Global equity markets were gutted last week, and investors were even liquidating positions in safe havens like government bonds for cash, on dwindling hope that anything could be done to keep the global economy from sliding into recession.

Japan's stock market plunged 24 percent last week, twice its losses in the week of the 1987 crash, while U.S. stocks dropped 18 percent, the biggest weekly decline ever. Japan's markets are closed for a public holiday. They will reopen Tuesday.

Goldman Sachs, one of the two biggest commodity traders on Wall Street, dramatically cut its price forecasts across oil, base metals and grains on Monday, warning that crude prices could fall as a low as $50 a barrel.

"We have underestimated the depth and duration of the global financial crisis and its implications on economic growth and commodity demand," its commodity markets research team lead by Jeffrey Currie said in a report dated Oct. 13.

CNBC.com Pre-Markets

But they also said that recent events strengthened their argument for a structural bull market, as commodity producers are "highly dependent upon access to capital and were already struggling to grow production capacity before recent events."

U.S. crude oil futures rose over $2 to trade just below $80 a barrel in the Asian session Monday in a relief rally as the leaders in the United States and euro zone took steps to rescue the banking sector.

The euro rose against the dollar and the yen as European leaders agreed on steps to rescue the banking sector, in a bid to unfreeze the credit markets.

South Korea's KOSPI ended 3.8 percent higher, with banks and exporters rising on strengthening hopes over central bankers' and government leaders' measures over the weekend to solve the financial crisis.

Australian shares closed up 5.55 percent, ending a hair-raising three-day losing streak, after the government extended a blanket guarantee to all bank deposits and breathed some life back into battered bank stocks. The market, which suffered its heaviest one-day fall since the 1987 market crash on Friday, climbed as much as 6.1 percent as investors greeted the guarantee as a rare piece of good news amid gloomy talk of global recession and market meltdown. The benchmark S&P/ASX 200 Index closed up 220 points, led by the four major banks: Australia and New Zealand Banking Group, National Australia Bank, Commonwealth Bank of
Australia
and Westpac Bank.


Hong Kong shares gained 10.2 percent after a skittish session, rebounding from their worst weekly decline in more than a decade and propped up by worldwide measures to support markets amid the global financial turmoil. But the Hang Seng Index had earlier dropped 0.3 percent in the session amid mixed signals from regional markets. Shares in PCCW closed 1.8 percent lower after the phone company halted the sale of a stake in its new HKT unit, citing the market upheaval. Chinese financial stocks rebounded from a week of steep declines on talk that the nation's sovereign fund will embark on another round of buying to support the mainland markets.

Singapore's Straits Times Index closed 7.2 percent higher after having a seesaw session. Shares in container shipper Neptune Orient Lines jumped 13.5 percent as investors cheered its move to abandon plans to buy Germany's Hapag-Lloyd.

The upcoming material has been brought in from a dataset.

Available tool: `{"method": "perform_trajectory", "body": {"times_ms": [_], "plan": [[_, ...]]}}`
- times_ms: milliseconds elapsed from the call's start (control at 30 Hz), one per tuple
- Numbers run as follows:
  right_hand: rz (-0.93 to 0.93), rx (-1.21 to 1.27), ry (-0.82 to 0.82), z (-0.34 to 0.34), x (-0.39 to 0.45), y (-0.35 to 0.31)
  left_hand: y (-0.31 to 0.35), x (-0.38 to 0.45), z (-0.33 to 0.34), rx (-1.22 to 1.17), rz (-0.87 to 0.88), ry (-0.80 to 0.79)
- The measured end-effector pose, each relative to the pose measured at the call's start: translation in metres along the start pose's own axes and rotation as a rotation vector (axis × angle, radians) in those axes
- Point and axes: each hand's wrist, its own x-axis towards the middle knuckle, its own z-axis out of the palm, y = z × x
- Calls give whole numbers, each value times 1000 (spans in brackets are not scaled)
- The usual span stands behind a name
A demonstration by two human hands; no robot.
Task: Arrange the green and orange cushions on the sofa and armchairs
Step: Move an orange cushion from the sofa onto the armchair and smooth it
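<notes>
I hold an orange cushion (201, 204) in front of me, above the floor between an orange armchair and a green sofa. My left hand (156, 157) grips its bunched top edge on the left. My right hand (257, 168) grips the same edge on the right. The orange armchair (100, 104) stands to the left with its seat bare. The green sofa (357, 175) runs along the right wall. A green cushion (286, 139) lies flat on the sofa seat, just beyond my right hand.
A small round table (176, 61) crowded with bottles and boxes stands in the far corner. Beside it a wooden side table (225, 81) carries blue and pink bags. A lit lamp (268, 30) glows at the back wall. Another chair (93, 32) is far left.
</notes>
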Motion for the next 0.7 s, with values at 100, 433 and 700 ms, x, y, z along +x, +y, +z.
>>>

China's stock market rebounded from morning losses as bank shares jumped, encouraged by rallies in financial shares across the region after U.S. and European policy makers said they would take fresh steps to try to resolve the financial crisis. The Shanghai Composite Index initially lost over 3 percent. But buying in Chinese bank shares was encouraged by the fact that they had dropped near levels where a government fund bought small amounts of shares in top banks late last month, as part of an official rescue plan for the market. Industrial & Commercial Bank of China, the biggest bank, was up 7.5 percent on talk that the government would soon buy its shares again, or had already done so. The Shanghai Composite Index closed 3.7 percent higher.